= Ivane Kazbegi =

Ivane Kazbegi (ივანე ყაზბეგი; Jan [Iwan] Kazbek; Иван Николаевич Казбек, Ivan Nikolayevich Kazbek) (June 11, 1860 — December 2, 1943) was a Georgian soldier, who served, successively, in the Imperial Russian, Georgian and Polish armies.

Ivane Kazbegi was born into the family of noble descent. Trained at a military college in St. Petersburg, he joined the Imperial Russian army in 1878. As an artillery lieutenant-colonel, he took part in the Russo-Japanese war of 1904-05. He was promoted to the rank of colonel in 1912 and to that of major-general in 1915. During World War I, Kazbegi was a deputy commander of the Caucasian Grenadier Artillery Brigade.

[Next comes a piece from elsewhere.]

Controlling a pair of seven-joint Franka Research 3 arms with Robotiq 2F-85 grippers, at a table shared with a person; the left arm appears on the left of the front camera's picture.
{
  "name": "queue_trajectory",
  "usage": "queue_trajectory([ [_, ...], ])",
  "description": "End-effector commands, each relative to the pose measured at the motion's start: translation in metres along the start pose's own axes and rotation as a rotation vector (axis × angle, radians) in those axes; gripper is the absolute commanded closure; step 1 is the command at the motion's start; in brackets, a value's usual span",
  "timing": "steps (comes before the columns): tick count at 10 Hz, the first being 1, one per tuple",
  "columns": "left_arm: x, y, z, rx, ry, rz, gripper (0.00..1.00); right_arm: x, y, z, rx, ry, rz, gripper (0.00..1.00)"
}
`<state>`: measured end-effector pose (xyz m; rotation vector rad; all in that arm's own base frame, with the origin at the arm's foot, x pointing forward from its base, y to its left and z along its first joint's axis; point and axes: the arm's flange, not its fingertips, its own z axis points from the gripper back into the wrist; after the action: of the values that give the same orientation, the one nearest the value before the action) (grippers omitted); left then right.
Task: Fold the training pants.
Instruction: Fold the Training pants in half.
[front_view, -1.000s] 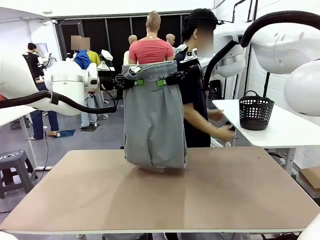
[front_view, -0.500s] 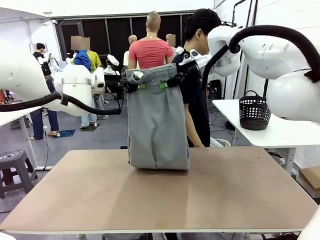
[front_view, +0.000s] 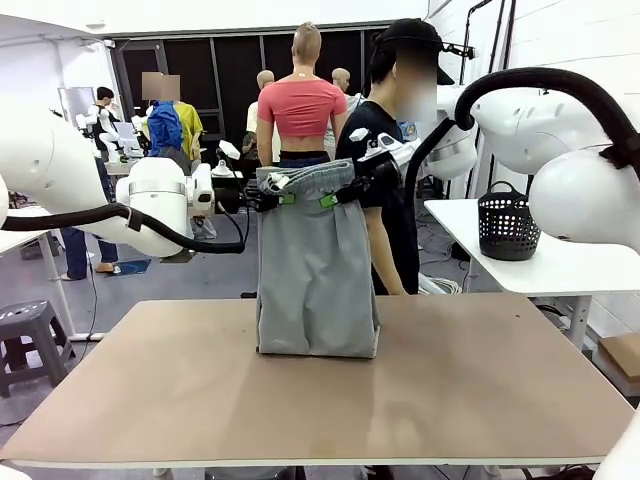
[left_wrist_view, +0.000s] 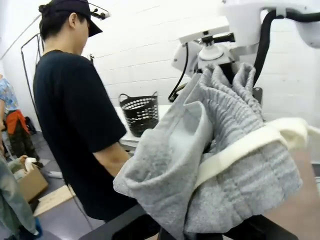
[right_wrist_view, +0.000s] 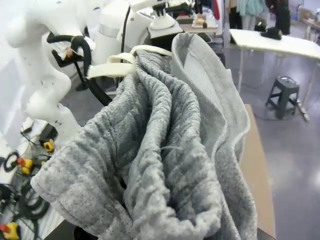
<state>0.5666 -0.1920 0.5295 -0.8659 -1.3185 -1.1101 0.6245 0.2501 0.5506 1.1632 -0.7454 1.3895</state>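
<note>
Arms level at mid-frame: left gripper (front_view: 284, 197) & right gripper (front_view: 330, 198) both clamped on training pants (front_view: 316, 280) waistband, hems touching table (front_view: 450, 390).

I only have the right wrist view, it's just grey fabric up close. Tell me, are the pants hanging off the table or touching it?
Observer: From the front, the training pants hang upright from the waistband, their lower edge resting on the table.
Operator: Who's holding the other end of the waistband?
Observer: The left gripper is shut on one end, the right gripper on the other, both level above the table.
Operator: Anyone near the far side?
Observer: A person in a black T-shirt stands just behind the pants, beside a white table with a black basket.
</note>
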Motion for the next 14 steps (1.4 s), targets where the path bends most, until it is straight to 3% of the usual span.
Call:
queue_trajectory([
  [1, 0.008, -0.031, 0.02, -0.069, -0.02, 0.149, 1.0, -0.015, 0.038, -0.004, 0.034, -0.066, -0.171, 1.0],
  [4, -0.02, -0.056, 0.031, -0.105, 0.0, 0.312, 1.0, -0.057, 0.063, -0.023, 0.044, -0.074, -0.357, 1.0],
  [7, -0.062, -0.07, 0.032, -0.08, -0.008, 0.421, 1.0, -0.091, 0.076, -0.047, 0.04, -0.086, -0.407, 1.0],
  [8, -0.059, -0.071, 0.032, -0.09, -0.022, 0.395, 1.0, -0.083, 0.081, -0.048, -0.012, -0.039, -0.369, 1.0],
  [9, -0.065, -0.074, 0.024, -0.107, 0.03, 0.381, 1.0, -0.088, 0.066, -0.045, 0.061, -0.072, -0.403, 1.0],
  [13, -0.072, -0.077, 0.024, -0.107, 0.032, 0.395, 1.0, -0.09, 0.069, -0.048, 0.045, -0.063, -0.404, 1.0],
  [14, -0.07, -0.081, 0.024, -0.11, 0.047, 0.441, 1.0, -0.098, 0.067, -0.051, 0.078, -0.081, -0.464, 1.0],
])
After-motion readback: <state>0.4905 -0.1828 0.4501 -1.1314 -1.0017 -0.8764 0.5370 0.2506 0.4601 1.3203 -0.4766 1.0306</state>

After Georgia's declaration of independence in 1918, he served for the Georgian Ministry of War and headed its administrative division. The Soviet invasion of Georgia in 1921 forced him into exile to Constantinople, whence he moved to Poland in 1922. Like many of his Georgian colleagues, Kazbegi became a contract officer for the Polish army. In 1926, he became a major general in the Polish service and lectured at the Military Academy. He retired in 1934 and died in Warsaw, being interred at the Powązki Military Cemetery.

After Kazbegi's emigration, his wife Ekaterine Chichua and their younger son Nika stayed in Soviet Georgia. Nika Kazbegi (1908–1983) made a career as a set designer and won the title of Honored Artist of Georgia in 1951.